The Consolidation of Evil sermon, Shabbat Zachor 2018


One of the things I used to love about Star Wars as a child was it very clearly defined good and evil. Darth Vader – dark and forboding, face covered by a mask, was evil. Luke Skywalker, wearing a white outfit, was good. Yes, it blurred the lines somewhat, and by the end of Return of the Jedi when Vader tried to atone for everything he had done, we understood that good people can become bad and that bad people can become good. Nonetheless, a polarized system of good and evil was clearly established. You either fought for good, or for evil. That’s very comforting, especially during childhood, because it makes the world a much easier place to live in. It makes morality a simple on/off exercise of either being righteous or being wicked.



The play Cyrano de Bergerac, by Edmond Rostand, ends in a similar way. In his final speech, Cyrano rallies against compromise. Cyrano didn’t see the world with nuance, he saw black and white, right and wrong. I lapped it up as a teenager, propelled as I was at the time into a confusing world. Such things were comforting. Perhaps that’s even part of the reason why Judaism appealed to me so much at that time as well. The Bible certainly contains nuance in terms of interpretation, but in terms of morality, not so much. There’s God’s way and then there’s the wrong way. You’re either for God or you’re not.



Shabbat Zachor is the epitome of that. The Shabbat before Purim, we read from two scrolls – one for the weekly Torah reading and one to read of Amalek. Remember what Amalek did to you, we read. The connection with Purim is because the Book of Esther (3:1) says that Haman was a descendant of Agag, which was the name of the King of Amalek. To quote Aish HaTorah’s commentary on this, “Haman’s desire to wipe out the Jewish people was an expression of his long-standing national tradition.” Indeed, they say that “Amalek attacked the Jews out of pure hatred – Amalek lived in a distant land and was under no imminent threat.” In other words, Jews good, Amalekites evil. It’s really a very simple system of morality.
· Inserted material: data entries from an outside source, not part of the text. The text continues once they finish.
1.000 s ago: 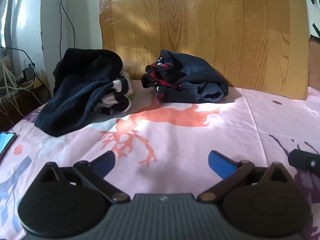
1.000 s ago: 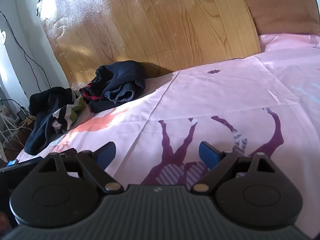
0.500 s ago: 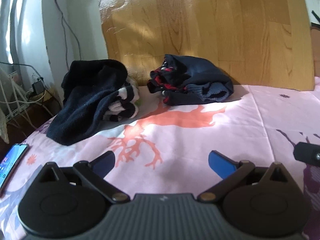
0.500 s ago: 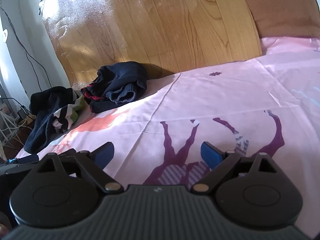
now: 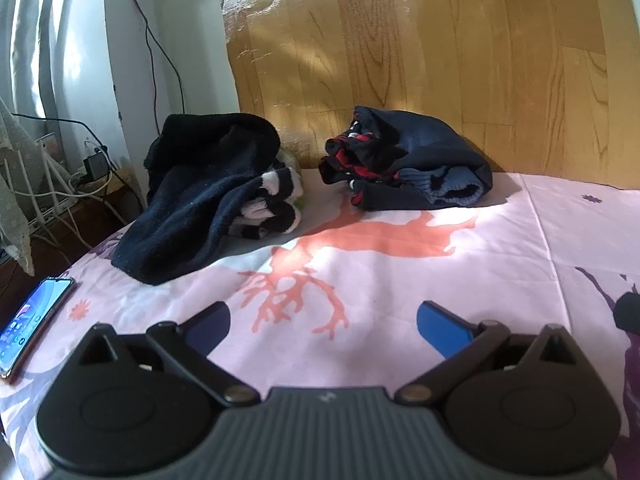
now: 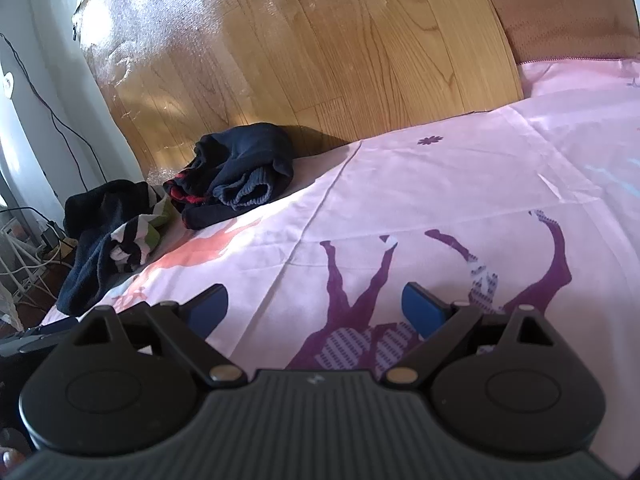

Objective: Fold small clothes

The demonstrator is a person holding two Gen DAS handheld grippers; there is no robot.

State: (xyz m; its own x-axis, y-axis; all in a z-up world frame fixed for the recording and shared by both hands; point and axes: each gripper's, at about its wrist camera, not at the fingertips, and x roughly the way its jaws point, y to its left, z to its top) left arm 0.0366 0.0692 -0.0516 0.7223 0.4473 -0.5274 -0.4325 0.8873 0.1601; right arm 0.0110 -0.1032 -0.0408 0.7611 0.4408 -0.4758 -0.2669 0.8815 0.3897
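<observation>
Two heaps of small clothes lie at the far end of a pink printed bedsheet (image 5: 400, 276). The left heap (image 5: 208, 196) is black cloth over striped black-and-white and green pieces; it also shows in the right wrist view (image 6: 108, 236). The right heap (image 5: 408, 164) is dark navy with red trim and a blue ribbed cuff; it also shows in the right wrist view (image 6: 240, 176). My left gripper (image 5: 324, 328) is open and empty, low over the sheet, well short of both heaps. My right gripper (image 6: 316, 308) is open and empty over the purple print.
A wooden board (image 5: 420, 60) stands behind the heaps. A phone (image 5: 32, 320) lies at the sheet's left edge. Cables and a charger (image 5: 92, 168) sit on the floor beyond the left edge. A brown cushion (image 6: 560, 12) is at the far right.
The left gripper has pulled back and swung slightly left, so the heaps sit further right and the phone shows more. The right gripper has barely shifted. Both stay open.
</observation>
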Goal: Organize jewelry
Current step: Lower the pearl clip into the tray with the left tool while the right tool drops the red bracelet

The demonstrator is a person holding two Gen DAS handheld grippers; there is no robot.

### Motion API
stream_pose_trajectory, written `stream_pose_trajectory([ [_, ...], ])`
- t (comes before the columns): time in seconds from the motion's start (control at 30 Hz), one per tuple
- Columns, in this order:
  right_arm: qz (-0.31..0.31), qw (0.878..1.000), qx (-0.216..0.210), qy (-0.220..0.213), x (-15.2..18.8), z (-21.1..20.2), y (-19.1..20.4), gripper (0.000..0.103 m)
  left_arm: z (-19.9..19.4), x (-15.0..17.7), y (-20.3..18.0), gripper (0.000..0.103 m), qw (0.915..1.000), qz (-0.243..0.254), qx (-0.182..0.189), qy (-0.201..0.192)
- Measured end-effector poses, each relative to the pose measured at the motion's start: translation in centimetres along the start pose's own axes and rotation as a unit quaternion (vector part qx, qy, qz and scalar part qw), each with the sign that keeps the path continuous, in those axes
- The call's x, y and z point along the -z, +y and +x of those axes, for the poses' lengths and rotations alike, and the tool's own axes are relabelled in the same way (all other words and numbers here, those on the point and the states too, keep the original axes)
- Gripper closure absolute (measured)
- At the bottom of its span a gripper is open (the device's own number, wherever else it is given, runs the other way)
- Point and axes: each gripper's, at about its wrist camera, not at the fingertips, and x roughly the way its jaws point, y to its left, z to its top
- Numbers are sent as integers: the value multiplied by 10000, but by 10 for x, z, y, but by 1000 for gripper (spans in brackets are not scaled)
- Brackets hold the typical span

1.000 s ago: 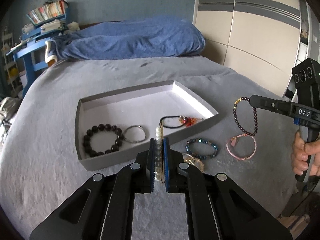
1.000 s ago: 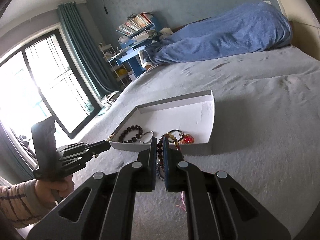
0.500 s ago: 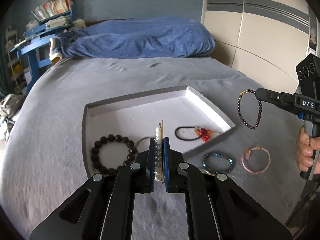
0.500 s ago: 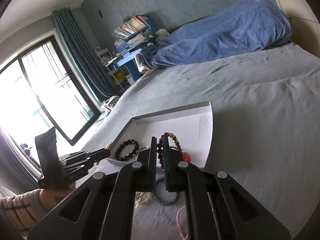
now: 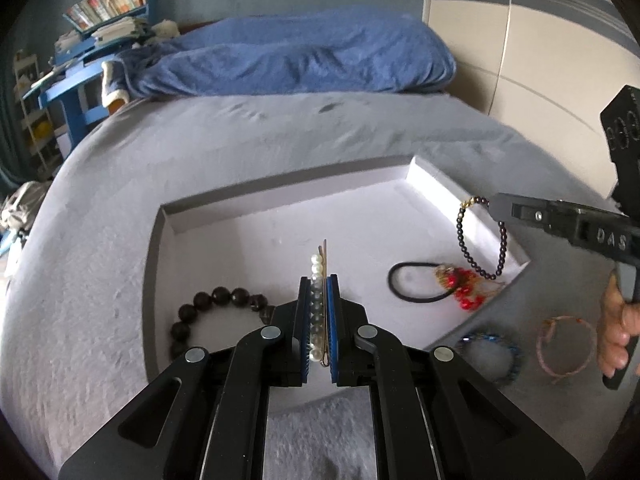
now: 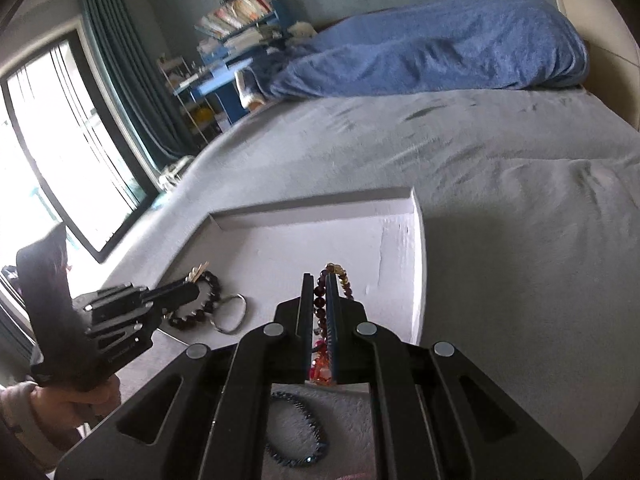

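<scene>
My left gripper (image 5: 319, 280) is shut on a pearl hair pin (image 5: 316, 263), held over the near part of the grey tray (image 5: 280, 184) with its white floor. My right gripper (image 6: 319, 278) is shut on a dark bead bracelet (image 6: 345, 280) with a few amber beads. In the left wrist view that bracelet (image 5: 464, 248) hangs as a loop over the tray's right corner. Inside the tray lie a black bead bracelet (image 5: 196, 312), a metal ring (image 6: 230, 316) and a black hair tie with a red charm (image 5: 424, 288).
A blue bead bracelet (image 5: 494, 354) and a pink bracelet (image 5: 564, 346) lie on the grey bedspread to the right of the tray. A blue blanket (image 5: 300, 60) is heaped at the far end of the bed. A person's hand (image 5: 614, 320) grips the right tool's handle.
Both grippers have moved forward and slightly down, from the bedspread in front of the tray to above it. Each still carries its piece, and the dark bracelet now hangs over the tray corner.
</scene>
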Motion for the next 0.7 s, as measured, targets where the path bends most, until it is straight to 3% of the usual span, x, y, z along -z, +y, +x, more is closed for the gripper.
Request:
stream_pose_trajectory([
  [0.2,-294,9987,178,378,13,24,10,97,17,6,-4,93,9996,43,-73,262],
  [0.23,-330,9985,220,386,14,24,10,97,17,6,-5,89,9996,38,-82,277],
  [0.3,-367,9983,232,396,17,23,11,96,14,8,-5,70,9997,27,-109,230],
  [0.33,-372,9983,244,371,17,20,11,93,10,9,-6,67,9998,11,-71,176],
  [0.5,-419,9988,258,61,24,-2,11,66,-11,15,-10,33,9999,24,31,-106],
  [0.57,-422,9987,271,-91,28,-15,10,59,-21,19,-11,28,9997,25,59,-224],
  [0.7,-421,9978,417,-286,41,-39,3,55,-43,35,-13,24,9990,-89,161,-410],
])
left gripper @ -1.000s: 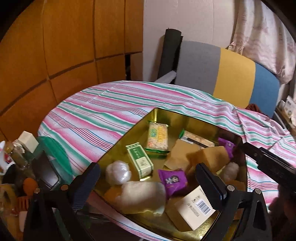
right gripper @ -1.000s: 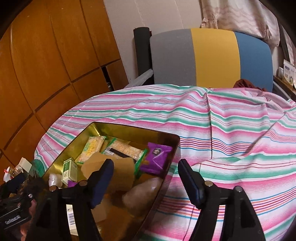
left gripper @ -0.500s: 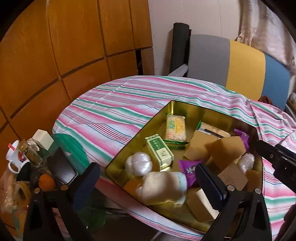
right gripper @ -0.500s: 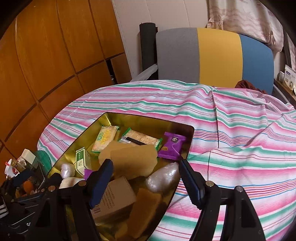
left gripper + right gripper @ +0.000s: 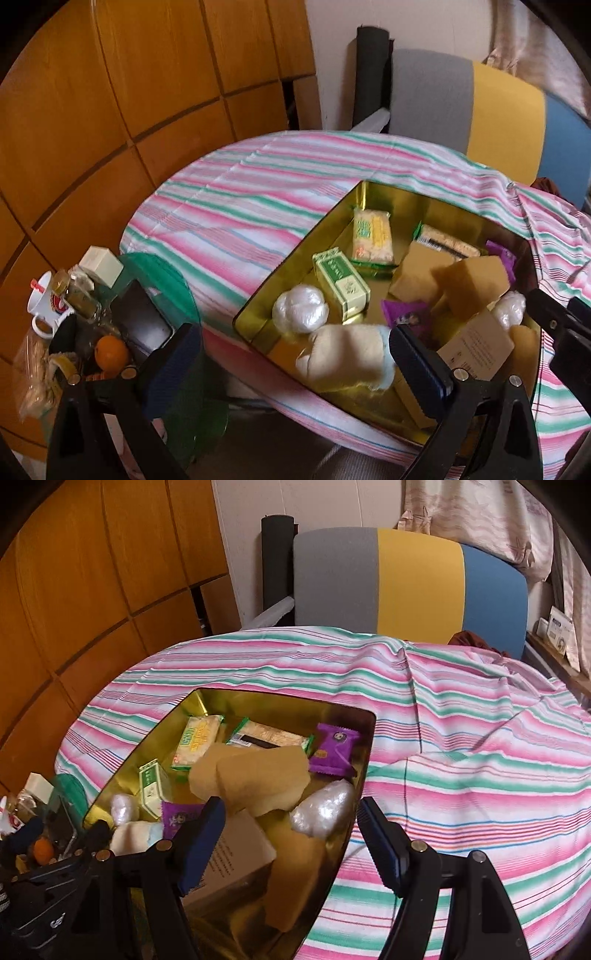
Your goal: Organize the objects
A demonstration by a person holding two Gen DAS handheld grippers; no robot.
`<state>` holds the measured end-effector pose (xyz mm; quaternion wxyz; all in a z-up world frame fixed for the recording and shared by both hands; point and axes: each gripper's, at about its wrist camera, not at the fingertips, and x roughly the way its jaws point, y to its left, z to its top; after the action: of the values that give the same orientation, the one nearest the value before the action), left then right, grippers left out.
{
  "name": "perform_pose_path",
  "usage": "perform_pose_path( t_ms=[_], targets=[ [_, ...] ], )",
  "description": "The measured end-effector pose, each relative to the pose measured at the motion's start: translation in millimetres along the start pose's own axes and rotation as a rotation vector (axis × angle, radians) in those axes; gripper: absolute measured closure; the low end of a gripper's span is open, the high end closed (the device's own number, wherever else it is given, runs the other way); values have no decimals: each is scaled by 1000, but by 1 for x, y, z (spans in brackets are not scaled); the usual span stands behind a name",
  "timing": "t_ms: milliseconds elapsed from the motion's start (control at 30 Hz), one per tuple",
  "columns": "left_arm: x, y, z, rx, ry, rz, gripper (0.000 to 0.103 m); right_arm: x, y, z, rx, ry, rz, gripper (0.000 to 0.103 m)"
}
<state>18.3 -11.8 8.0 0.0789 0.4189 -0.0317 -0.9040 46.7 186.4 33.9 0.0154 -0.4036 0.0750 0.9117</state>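
A gold tin box (image 5: pixel 295 258) (image 5: pixel 280 710) sits on the striped tablecloth and holds several snacks: a green carton (image 5: pixel 340 282) (image 5: pixel 151 788), a yellow cracker pack (image 5: pixel 371 236) (image 5: pixel 197 740), purple packets (image 5: pixel 404 314) (image 5: pixel 334 749), tan sponges (image 5: pixel 472 282) (image 5: pixel 258 779), white wrapped balls (image 5: pixel 299 308) (image 5: pixel 323 814) and a cardboard box (image 5: pixel 476 349) (image 5: pixel 236 853). My left gripper (image 5: pixel 291 369) is open and empty, held back over the box's near left corner. My right gripper (image 5: pixel 290 843) is open and empty above the box's near right end.
A cluttered side stand at the left holds a mug (image 5: pixel 48 306), an orange (image 5: pixel 110 352), a small white box (image 5: pixel 101 260) and a green lid (image 5: pixel 166 280). A grey, yellow and blue chair (image 5: pixel 406 587) stands behind the table. Wood panelling (image 5: pixel 110 92) lines the left wall.
Both grippers have pulled back and up from the box, so more of the table and side stand shows. Both stay open and empty.
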Motion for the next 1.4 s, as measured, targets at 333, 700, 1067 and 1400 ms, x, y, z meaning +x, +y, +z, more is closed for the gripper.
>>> perform_pose_path(
  t_ms=[333,700,1067,1400],
  targets=[
    [0,5,1,-20,15,23,0,-1,2,-6,21,24,-20,28],
    [0,9,3,-26,18,21,0,10,14,-18,-17,75,-58,28],
    [0,5,1,-6,30,17,0,6,11,-15,-2,55,-76,28],
    [2,1,-1,5,54,-26,0,4,7,-15,7,47,-83,28]
  ],
)
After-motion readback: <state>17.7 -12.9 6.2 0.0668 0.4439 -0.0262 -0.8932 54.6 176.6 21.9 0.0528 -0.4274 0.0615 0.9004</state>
With such a mindset, of course, one can excuse all sorts of horror because it’s done in the name of righteousness. So, ethnic cleansing – which is basically what Torah commands of the ancient Israelites as they go into the land – is seen as a righteous endeavor. The consolidation of evil into one convenient package outside of the self carries with it the potential for evil itself.  It also makes dialogue virtually impossible. Midrash tells us that when Esau was getting old he called his grandson Amalek and told him that he was unable to kill Jacob but now he entrusted the mission of exterminating them to him and to his descendants. It’s actually a disturbing story because it means that anyone descended from Amalek is immediately assumed to be a potential murderer of Jews. Politically, this has carried into modernity, with repeated references by Israeli right-wingers to Palestinians being descendants of Amalek. The consolidation of evil dehumanizes, which in turn leads to the potential acts of evil I mentioned before.



Aish HaTorah’s commentary is explicit in the difference between Jews and Amalekites. It quotes Talmud’s response to Amalek, particularly one word – Amalek happened (or in Hebrew, karcha) upon you (Deut. 25:18). It explains that word means coincidence, so Amalek is associated with randomness and subjective thought, while being a Jew means believing in absolutes. Life doesn’t happen by chance, as Amalekites think, but rather everything happens because God wills it. There are consequences to this kind of thinking. If you believe that God determines everything, then great, you’re good. But if you don’t, if you dare to think that God doesn’t control all and that sometimes bad things just happen, then even if you don’t intend to kill Israelites, you’re still basically acting or at least thinking like an Amalekite. This is taking things even further, from judging an entire people according to their deeds to know judging them by their thoughts, even if they haven’t expressed them!

Amalek therefore became the symbol of human evil in Judaism. Torah and then Talmud consolidate evil into one people who, most importantly, they felt were still amongst them. Was Haman Amalek? Was Rome Amalek? Were the Crusaders Amalek? Was Hitler Amalek? Basically, anyone who opposed Judaism was connected in their evil behavior.



I have a number of profound difficulties with this. Firstly, Judaism firmly believes in teshuvah, in returning to God, or repentance. It believes that no-one is born wicked and that everyone has free will. And yet at the same time, it holds that the descendants of Amalek not only act in certain ways, but even think in certain ways. It essentially shuts off any possibility of atonement for anyone descended from Amalek.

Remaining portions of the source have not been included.